De l’avis de tous, les stagiaires viennent de structures de plus en plus diversifiées. Les professionnels des Ehpad (établissements d’hébergement pour personnes âgées dépendantes) sont rejoints par de plus en plus d’intervenants auprès de personnes en situation de handicap, notamment en raison de leur vieillissement. Ainsi, parmi les six demandes pour cette formation en 2021, l’IRTS de Tours en compte cinq émanant de structures d’accompagnement de personnes handicapées. La dernière a été présentée par un service d’hospitalisation à domicile. Des services qui, dans certaines régions, constituent le plus gros bataillon des apprenants, comme chez Ades, située au cœur d’une zone rurale.

Former des équipes pluridisciplinaires

Quant aux métiers exercés, ils rassemblent l’ensemble des intervenants de terrain, plus que d’encadrement, sans prédominance particulière. Le centre de formation de l’association Adèle de Glaubitz incite d’ailleurs fortement les établissements à former à cette question des équipes pluridisciplinaires.

« Ce que nous avons ressenti des attentes de nos adhérents n’était pas tant un besoin de technicité des actes de soin, indique Frédéric Dos Santos.
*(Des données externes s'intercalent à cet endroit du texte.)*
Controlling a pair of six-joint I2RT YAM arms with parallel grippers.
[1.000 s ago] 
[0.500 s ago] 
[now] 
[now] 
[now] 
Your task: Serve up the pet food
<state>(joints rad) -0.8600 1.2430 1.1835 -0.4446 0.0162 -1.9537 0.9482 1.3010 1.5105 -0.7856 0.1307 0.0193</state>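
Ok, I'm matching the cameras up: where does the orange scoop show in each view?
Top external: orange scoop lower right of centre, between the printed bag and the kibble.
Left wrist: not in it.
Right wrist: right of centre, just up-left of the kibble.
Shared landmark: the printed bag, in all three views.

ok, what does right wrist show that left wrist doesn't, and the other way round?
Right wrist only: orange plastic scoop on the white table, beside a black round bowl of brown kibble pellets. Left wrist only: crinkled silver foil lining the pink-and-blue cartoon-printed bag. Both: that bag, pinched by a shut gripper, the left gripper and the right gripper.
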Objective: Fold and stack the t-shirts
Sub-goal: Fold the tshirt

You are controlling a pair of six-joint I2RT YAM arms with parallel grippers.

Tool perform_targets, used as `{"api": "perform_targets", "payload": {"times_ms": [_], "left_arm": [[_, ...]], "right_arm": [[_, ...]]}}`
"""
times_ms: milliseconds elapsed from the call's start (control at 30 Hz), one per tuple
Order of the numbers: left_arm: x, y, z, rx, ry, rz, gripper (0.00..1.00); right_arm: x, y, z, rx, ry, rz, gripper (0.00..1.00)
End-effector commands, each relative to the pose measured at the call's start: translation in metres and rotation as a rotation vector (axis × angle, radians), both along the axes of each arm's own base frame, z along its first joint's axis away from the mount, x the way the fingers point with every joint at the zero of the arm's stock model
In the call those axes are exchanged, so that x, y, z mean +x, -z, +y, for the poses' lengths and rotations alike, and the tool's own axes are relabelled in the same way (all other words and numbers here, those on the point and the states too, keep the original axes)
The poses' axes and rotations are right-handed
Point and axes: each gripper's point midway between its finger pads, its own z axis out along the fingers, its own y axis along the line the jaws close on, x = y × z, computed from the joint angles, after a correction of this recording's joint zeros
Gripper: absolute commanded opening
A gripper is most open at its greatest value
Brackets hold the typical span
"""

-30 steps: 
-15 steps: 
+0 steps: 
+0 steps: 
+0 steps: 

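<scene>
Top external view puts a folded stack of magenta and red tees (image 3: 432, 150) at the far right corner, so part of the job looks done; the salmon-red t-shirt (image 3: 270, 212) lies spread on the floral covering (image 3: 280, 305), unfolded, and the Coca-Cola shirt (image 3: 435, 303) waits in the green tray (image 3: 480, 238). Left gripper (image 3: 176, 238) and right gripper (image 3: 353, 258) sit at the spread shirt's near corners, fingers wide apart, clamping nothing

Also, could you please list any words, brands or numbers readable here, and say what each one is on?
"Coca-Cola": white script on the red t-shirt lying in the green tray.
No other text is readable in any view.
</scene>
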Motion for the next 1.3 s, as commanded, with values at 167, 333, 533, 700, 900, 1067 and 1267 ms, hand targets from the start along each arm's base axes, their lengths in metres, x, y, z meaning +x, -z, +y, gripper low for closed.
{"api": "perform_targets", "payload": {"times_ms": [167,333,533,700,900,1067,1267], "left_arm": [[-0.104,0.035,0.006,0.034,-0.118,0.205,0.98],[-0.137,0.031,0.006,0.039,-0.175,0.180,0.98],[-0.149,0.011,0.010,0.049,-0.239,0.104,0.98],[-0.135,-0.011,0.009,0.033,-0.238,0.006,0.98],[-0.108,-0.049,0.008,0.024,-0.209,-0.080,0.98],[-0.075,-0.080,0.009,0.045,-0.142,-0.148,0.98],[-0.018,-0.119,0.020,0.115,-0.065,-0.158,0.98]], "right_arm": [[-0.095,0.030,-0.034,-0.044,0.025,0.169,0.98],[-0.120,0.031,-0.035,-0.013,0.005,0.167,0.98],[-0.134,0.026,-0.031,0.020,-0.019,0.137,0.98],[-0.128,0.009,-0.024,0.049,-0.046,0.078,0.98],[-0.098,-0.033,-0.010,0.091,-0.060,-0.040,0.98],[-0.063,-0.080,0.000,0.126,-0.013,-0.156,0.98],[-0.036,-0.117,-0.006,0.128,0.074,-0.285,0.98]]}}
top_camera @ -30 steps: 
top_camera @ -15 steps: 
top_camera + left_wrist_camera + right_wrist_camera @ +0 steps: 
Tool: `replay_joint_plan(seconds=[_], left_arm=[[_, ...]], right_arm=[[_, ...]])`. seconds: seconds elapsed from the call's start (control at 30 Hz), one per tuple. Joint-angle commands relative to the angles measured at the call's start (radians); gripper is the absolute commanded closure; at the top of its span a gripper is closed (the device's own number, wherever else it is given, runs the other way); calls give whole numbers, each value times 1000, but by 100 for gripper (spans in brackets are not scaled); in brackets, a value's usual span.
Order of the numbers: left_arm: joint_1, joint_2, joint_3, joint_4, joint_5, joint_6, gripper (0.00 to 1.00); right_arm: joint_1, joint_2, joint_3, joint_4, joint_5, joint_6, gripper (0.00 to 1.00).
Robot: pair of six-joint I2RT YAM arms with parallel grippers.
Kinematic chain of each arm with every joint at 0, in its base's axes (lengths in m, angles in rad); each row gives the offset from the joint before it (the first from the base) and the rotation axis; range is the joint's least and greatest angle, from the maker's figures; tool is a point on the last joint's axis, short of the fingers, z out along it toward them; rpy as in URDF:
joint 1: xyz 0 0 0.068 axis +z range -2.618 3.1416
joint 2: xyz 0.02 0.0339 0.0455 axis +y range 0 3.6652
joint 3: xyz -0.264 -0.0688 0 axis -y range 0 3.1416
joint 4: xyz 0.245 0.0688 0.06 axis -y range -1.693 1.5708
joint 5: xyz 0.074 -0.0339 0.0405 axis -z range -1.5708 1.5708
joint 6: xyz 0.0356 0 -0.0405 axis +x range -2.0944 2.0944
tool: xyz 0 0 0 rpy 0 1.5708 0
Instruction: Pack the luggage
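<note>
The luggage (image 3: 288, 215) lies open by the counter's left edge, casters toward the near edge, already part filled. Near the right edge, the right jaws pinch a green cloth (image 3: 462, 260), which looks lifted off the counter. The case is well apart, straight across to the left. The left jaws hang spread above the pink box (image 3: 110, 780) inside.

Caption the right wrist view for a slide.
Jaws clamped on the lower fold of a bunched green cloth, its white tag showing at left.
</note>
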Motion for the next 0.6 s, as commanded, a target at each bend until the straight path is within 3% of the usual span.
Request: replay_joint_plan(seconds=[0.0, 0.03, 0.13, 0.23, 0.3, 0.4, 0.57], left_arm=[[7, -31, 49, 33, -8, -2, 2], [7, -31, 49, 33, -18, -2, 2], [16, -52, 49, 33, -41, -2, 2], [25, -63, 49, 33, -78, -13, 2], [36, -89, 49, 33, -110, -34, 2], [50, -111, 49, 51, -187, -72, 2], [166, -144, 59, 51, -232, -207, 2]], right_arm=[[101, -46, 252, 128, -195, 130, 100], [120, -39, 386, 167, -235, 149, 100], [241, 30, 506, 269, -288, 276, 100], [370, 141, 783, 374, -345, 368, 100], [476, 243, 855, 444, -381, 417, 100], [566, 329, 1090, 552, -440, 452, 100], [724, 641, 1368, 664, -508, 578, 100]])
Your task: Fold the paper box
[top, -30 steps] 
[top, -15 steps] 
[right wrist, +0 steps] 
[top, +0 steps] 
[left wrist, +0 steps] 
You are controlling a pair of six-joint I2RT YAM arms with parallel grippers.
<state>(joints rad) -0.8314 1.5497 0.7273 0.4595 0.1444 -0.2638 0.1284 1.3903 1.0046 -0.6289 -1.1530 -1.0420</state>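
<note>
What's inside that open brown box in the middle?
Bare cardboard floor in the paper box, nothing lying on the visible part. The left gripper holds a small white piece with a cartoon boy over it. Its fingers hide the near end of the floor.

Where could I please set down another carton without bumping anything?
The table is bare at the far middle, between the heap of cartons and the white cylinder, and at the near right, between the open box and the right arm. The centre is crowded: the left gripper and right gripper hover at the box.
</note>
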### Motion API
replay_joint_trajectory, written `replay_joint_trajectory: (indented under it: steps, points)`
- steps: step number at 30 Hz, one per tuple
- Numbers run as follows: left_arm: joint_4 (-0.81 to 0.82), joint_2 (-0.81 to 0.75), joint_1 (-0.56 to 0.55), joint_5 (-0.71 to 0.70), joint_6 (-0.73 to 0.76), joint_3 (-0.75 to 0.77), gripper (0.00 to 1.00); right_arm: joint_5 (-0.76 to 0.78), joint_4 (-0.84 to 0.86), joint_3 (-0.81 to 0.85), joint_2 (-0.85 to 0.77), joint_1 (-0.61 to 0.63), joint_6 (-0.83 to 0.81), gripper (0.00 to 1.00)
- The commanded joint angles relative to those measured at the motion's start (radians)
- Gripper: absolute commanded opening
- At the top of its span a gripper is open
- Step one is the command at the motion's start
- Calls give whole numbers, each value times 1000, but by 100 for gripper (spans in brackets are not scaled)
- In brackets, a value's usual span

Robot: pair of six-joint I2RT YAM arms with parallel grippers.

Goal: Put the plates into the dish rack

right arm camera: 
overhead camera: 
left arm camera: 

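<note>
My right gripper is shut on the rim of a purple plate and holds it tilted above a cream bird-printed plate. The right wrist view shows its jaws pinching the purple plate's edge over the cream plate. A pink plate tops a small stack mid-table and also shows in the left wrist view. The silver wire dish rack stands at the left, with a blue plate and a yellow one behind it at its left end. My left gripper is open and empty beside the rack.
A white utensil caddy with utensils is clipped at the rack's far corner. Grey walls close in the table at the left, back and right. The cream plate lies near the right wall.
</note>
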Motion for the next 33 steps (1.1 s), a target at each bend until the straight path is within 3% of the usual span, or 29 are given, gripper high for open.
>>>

Mais ils cherchaient plutôt à avoir une réflexion sur la posture et le positionnement du professionnel. » Ils ont aussi besoin de « déposer des choses », soutient Odile Clincon, en particulier lorsque le temps d’analyse des pratiques professionnelles leur fait cruellement défaut. Caroline Mertz, psychologue et intervenante à l’Eseis (Ecole supérieure européenne de l’intervention sociale), à Strasbourg, remarque une demande de « réflexion éthique » et des questionnements autour des directives anticipées.

« Se mettre à la bonne distance n’empêche pas les émotions », prévient Sophie Dupin-Barrère, qui voudrait voir se généraliser ces formations, y compris pour ceux qui œuvrent aux côtés des enfants. Une demande que soutient Samir Salman, qui voudrait que ces enseignements se développent de façon préventive. Et puisque le secteur est en passe de recruter de nouveaux professionnels, parfois issus de reconversions, il conviendra de les développer davantage encore, prévoit Frédéric Dos Santos.